WHAT THIS TASK INVOLVES: Within the data below, copy each line where the string "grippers" is found.

Source data:
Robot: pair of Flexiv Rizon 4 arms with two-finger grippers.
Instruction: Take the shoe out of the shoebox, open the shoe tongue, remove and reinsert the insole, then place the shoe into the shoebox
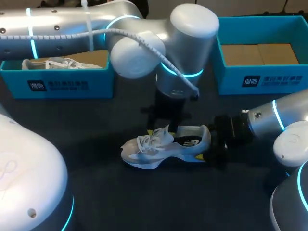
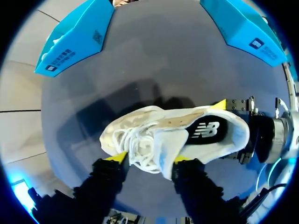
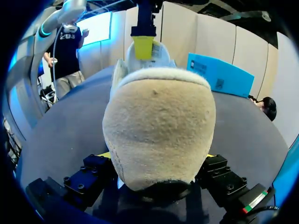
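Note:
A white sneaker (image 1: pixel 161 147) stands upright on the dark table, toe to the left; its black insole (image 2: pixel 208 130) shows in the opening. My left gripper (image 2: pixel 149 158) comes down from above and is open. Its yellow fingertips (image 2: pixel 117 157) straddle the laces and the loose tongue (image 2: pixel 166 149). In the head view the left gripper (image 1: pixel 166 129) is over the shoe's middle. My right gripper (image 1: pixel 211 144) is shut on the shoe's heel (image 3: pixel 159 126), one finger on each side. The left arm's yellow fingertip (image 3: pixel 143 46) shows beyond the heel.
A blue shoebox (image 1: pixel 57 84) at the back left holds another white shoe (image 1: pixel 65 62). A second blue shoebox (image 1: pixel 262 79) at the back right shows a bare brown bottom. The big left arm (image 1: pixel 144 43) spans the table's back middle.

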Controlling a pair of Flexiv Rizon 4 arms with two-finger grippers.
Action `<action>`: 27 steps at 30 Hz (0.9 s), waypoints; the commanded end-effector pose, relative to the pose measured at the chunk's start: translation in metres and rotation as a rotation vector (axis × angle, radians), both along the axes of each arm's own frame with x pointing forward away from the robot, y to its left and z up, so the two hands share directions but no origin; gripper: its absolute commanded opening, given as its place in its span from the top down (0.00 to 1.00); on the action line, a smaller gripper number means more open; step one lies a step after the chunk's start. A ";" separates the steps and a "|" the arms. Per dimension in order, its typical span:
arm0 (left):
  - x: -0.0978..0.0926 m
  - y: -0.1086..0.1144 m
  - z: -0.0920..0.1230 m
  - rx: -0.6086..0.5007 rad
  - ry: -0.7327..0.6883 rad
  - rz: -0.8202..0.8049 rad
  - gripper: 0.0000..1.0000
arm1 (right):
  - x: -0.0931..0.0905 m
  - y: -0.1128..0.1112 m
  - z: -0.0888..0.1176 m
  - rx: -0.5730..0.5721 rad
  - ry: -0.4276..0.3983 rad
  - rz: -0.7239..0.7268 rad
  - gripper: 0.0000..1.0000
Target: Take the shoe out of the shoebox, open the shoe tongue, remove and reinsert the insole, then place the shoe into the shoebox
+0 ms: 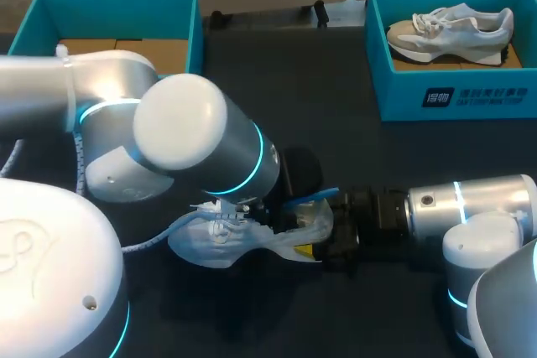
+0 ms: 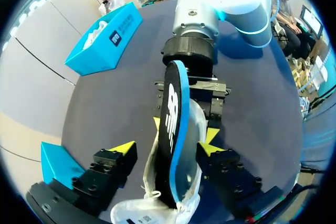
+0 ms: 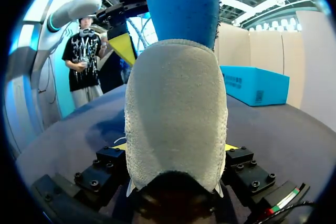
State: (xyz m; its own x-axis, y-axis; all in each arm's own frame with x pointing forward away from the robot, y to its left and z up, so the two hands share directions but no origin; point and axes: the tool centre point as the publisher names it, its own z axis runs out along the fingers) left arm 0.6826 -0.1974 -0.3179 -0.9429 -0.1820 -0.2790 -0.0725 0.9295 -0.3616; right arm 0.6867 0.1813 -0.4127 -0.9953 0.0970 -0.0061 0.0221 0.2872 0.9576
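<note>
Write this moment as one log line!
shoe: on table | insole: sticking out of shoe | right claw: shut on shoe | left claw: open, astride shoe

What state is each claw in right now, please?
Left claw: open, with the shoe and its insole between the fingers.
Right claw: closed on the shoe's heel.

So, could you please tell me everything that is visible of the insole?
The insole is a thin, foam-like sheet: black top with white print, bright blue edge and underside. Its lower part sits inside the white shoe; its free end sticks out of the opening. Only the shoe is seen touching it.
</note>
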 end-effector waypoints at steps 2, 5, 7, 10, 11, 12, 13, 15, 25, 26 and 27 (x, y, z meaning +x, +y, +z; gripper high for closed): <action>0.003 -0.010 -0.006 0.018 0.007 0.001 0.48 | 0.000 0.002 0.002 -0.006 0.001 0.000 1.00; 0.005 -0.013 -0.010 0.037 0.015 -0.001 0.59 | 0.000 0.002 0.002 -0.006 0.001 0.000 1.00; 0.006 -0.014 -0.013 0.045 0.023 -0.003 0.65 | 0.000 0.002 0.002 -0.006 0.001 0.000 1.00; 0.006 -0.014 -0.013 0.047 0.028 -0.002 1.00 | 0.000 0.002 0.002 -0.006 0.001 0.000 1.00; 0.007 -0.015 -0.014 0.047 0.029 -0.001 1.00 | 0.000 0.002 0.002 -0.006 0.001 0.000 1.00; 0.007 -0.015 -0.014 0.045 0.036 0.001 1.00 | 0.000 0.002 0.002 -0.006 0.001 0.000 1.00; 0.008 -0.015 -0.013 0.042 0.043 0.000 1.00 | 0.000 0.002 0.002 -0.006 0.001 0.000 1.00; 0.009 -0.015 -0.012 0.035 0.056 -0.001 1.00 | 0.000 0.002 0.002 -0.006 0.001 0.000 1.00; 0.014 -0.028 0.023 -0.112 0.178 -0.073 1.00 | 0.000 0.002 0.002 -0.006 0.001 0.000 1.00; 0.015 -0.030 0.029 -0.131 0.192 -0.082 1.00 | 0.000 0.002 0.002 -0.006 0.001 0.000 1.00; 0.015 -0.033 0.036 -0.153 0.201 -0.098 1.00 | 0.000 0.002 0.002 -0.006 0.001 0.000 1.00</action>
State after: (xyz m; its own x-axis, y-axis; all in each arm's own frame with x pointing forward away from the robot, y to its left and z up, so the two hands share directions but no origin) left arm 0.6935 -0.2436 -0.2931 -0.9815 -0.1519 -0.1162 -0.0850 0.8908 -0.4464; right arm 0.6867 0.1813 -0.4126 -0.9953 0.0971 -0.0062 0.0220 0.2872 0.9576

TASK RESPONSE:
Robot: pair of Flexiv Rizon 4 arms with two-finger grippers.
Controlling a pair of Flexiv Rizon 4 arms with two-finger grippers.

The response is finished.